Schwartz-Zippel Lemma

The Schwartz-Zippel lemma is a result that helps detect when a polynomial is identically zero. It is useful in graph theory and theoretical computer science.

Motivation

The motivation for the lemma is the following problem:

Given a polynomial \( f(x_1,x_2,\ldots,x_n)\) with coefficients in a field \(F,\) is \( f \) the zero polynomial?

Depending on how \(f\) is defined, it is sometimes easier to explicitly plug in values for the variables than it is to expand the polynomial completely and check that at least one of the coefficients is nonzero. For example, if \( f\) is a sum of products of a large number of terms (e.g. the determinant of a matrix), expanding the product and evaluating the coefficients has exponential complexity in the degree of \( f.\)

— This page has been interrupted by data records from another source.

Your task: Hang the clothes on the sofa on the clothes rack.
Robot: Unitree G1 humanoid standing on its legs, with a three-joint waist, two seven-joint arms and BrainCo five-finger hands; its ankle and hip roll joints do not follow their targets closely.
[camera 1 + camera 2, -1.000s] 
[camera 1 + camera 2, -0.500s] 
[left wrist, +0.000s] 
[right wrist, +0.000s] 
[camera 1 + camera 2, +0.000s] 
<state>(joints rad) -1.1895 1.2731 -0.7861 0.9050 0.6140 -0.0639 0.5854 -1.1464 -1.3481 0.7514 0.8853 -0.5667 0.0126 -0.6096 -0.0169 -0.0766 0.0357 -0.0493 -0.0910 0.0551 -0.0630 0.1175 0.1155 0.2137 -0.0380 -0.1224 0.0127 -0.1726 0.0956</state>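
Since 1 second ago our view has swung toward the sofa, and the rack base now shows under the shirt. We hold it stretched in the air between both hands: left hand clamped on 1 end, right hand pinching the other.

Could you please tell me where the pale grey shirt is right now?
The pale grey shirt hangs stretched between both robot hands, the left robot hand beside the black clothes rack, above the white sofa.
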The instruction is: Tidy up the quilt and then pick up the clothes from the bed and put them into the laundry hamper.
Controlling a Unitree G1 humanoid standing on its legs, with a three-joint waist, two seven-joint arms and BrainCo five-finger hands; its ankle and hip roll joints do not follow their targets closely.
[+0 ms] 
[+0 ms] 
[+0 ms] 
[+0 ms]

If evaluating at a certain set of values gives a nonzero answer, the polynomial is not the zero polynomial; but if the evaluation at a randomly chosen set of values gives \( 0, \) the polynomial may or may not be zero. The Schwartz-Zippel lemma gives an upper bound on the probability that the polynomial is zero in the latter case, which makes it quite useful for applications where a probabilistic test is sufficient.

Statement of the Lemma

Let \( F \) be a field. Let \( f(x_1,x_2,\ldots,x_n) \) be a polynomial of total degree \( d\), and suppose that \( f \) is not the zero polynomial. Let \( S \) be a finite subset of \( F.\) Let \( r_1,r_2,\ldots,r_n\) be chosen at random uniformly and independently from \( S.\) Then the probability that \( f(r_1,r_2,\ldots,r_n) = 0 \) is \( \le \frac{d}{|S|}.\)

Remarks:

(1) If \( n=1,\) then the result follows from the fact that a polynomial of degree \( d\) over a field has at most \( d\) roots in the field. \((\)This follows from the division algorithm for \( F[x]\) and the existence of unique factorization into irreducibles in \( F[x];\) note that this fact is not true if \( F\) is replaced by, say, the integers mod \( 8.)\) Equality holds in the inequality of the lemma if and only if \(f\) has \( d\) roots and \( S \) contains all of them. The proof of the lemma, given in the last section, is an induction on \( n,\) so this argument for \( n=1\) establishes the base case.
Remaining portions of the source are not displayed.